Vincent van Gogh was not the first artist to paint still-life flowers and he certainly did not invent sunflowers. He did things so differently that it shocked the art world. Why did he choose to paint sunflowers and why are his sunflower series so iconic?

Vincent wanted to be known as the painter of sunflowers and it is this passion that led him to make five different versions of sunflowers in a vase. (Photo: Van Gogh Museum)

Vincent van Gogh, the infamous Dutch painter was nothing short of a genius. His paintings are still talked about hundreds of years later and art lovers are always left in awe when they gaze upon any of his masterpieces. But it isn’t just his unique techniques that made him so adored, it was his humanity and nature that touches the hearts of many. Vincent wanted to be known as the painter of sunflowers and it is this passion that led him to make five different versions of sunflowers in a vase. Van Gogh started his series of Sunflowers on Monday 20 August 1888 and finished on Friday. These five artworks are now found at museums all around the world, from Tokyo to Amsterdam. The fourth version of Sunflowers called ‘Still Life: Vase with Fifteen Sunflowers’ which now hangs in the National Gallery of London, United Kingdom is one of the most talked about in the sunflower series. It was bought by Japanese insurance magnate Yasuo Goto for $39.85 million in 1987. Vincent van Gogh once hoped to sell this for a mere $125 when he was alive. Why did he choose to paint sunflowers and why are his sunflower series so iconic?

The iconic sunflowers

Van Gogh was not the first artist to paint still-life flowers and he certainly did not invent sunflowers. He did things so differently that it shocked the art world. He chose to paint sunflowers with three shades of yellow and nothing else. This way he showed the world that it was possible to paint something with numerous variations of a single colour, without any loss of articulateness. His fellow painters criticised his sunflowers and thought they were ‘coarse and unrefined’. But this is what Van Gogh was aiming for, he enjoyed painting flowers that had gone to seed. He knew his sunflowers were unique and special so much so that when he died, his friends brought sunflowers with them to his funeral. Sunflowers became synonymous with Vincent, just as he had hoped.
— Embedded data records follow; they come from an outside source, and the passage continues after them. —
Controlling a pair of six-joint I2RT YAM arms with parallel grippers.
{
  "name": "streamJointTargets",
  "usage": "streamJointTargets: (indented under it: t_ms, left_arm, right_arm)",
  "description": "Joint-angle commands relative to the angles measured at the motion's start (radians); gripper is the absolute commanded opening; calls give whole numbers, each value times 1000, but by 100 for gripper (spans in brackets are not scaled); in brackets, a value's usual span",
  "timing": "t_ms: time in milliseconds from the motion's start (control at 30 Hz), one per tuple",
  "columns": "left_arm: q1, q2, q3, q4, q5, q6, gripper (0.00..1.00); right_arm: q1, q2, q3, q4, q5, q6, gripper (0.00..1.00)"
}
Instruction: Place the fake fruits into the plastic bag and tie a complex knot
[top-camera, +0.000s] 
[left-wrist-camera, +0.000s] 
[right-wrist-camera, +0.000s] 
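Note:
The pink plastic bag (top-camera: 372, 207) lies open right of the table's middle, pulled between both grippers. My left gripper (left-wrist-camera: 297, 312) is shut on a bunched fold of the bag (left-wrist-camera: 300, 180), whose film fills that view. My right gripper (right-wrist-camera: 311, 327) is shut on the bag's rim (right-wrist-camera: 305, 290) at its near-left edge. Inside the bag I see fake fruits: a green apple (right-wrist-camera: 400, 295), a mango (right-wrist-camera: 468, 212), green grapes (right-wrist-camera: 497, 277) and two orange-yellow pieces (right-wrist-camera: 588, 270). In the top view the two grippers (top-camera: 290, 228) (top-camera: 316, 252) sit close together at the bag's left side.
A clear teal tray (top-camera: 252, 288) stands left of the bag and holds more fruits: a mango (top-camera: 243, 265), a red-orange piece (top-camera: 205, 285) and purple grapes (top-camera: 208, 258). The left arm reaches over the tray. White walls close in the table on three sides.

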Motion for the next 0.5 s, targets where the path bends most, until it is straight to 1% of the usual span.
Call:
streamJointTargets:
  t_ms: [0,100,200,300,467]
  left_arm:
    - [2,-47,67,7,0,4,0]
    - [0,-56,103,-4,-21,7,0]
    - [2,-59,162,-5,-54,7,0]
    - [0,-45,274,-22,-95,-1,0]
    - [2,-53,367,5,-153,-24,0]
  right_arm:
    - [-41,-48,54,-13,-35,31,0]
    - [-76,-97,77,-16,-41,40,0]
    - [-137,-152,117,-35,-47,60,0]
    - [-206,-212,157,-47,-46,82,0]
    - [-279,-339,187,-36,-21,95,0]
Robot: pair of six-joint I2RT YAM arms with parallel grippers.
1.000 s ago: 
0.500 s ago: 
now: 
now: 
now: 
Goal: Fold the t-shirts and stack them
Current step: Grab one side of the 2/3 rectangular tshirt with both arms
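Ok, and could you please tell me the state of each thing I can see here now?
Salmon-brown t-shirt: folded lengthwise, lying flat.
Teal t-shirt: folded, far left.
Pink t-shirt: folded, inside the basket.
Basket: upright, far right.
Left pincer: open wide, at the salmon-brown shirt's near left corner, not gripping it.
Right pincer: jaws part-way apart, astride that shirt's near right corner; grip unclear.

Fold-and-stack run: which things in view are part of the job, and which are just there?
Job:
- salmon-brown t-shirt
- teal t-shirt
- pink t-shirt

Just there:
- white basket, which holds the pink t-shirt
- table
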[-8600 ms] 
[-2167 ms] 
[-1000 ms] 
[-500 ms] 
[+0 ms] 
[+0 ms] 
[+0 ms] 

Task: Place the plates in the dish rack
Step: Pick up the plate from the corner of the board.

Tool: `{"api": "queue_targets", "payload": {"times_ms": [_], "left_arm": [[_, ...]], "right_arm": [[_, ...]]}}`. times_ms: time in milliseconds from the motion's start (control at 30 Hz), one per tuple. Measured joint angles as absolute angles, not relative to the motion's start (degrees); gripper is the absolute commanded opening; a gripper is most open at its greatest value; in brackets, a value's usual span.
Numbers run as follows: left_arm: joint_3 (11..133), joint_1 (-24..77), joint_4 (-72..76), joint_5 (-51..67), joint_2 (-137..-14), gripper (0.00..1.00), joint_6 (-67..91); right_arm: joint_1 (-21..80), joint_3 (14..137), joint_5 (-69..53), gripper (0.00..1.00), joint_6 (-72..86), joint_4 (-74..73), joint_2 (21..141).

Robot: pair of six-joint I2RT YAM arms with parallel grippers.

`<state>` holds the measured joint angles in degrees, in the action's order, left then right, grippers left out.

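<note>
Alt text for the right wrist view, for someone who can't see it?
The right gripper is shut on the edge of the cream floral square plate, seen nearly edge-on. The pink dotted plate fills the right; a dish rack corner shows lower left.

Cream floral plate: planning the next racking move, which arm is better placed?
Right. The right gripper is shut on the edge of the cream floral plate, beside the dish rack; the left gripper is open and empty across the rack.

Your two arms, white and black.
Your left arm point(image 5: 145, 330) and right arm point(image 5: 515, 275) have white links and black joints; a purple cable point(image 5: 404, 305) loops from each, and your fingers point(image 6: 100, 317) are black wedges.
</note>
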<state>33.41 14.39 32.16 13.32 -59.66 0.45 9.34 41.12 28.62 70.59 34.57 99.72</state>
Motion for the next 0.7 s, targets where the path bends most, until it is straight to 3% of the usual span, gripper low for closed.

The sunflower series show sunflowers in all stages of life, from full bloom to withering. The paintings were considered visionary for their use of the yellow spectrum, partly because newly invented pigments made new colours possible. The vibrant yellow oil paints in Van Gogh’s “Sunflowers” were first made available early in the 19th century. He was among the first artists to fully embrace them.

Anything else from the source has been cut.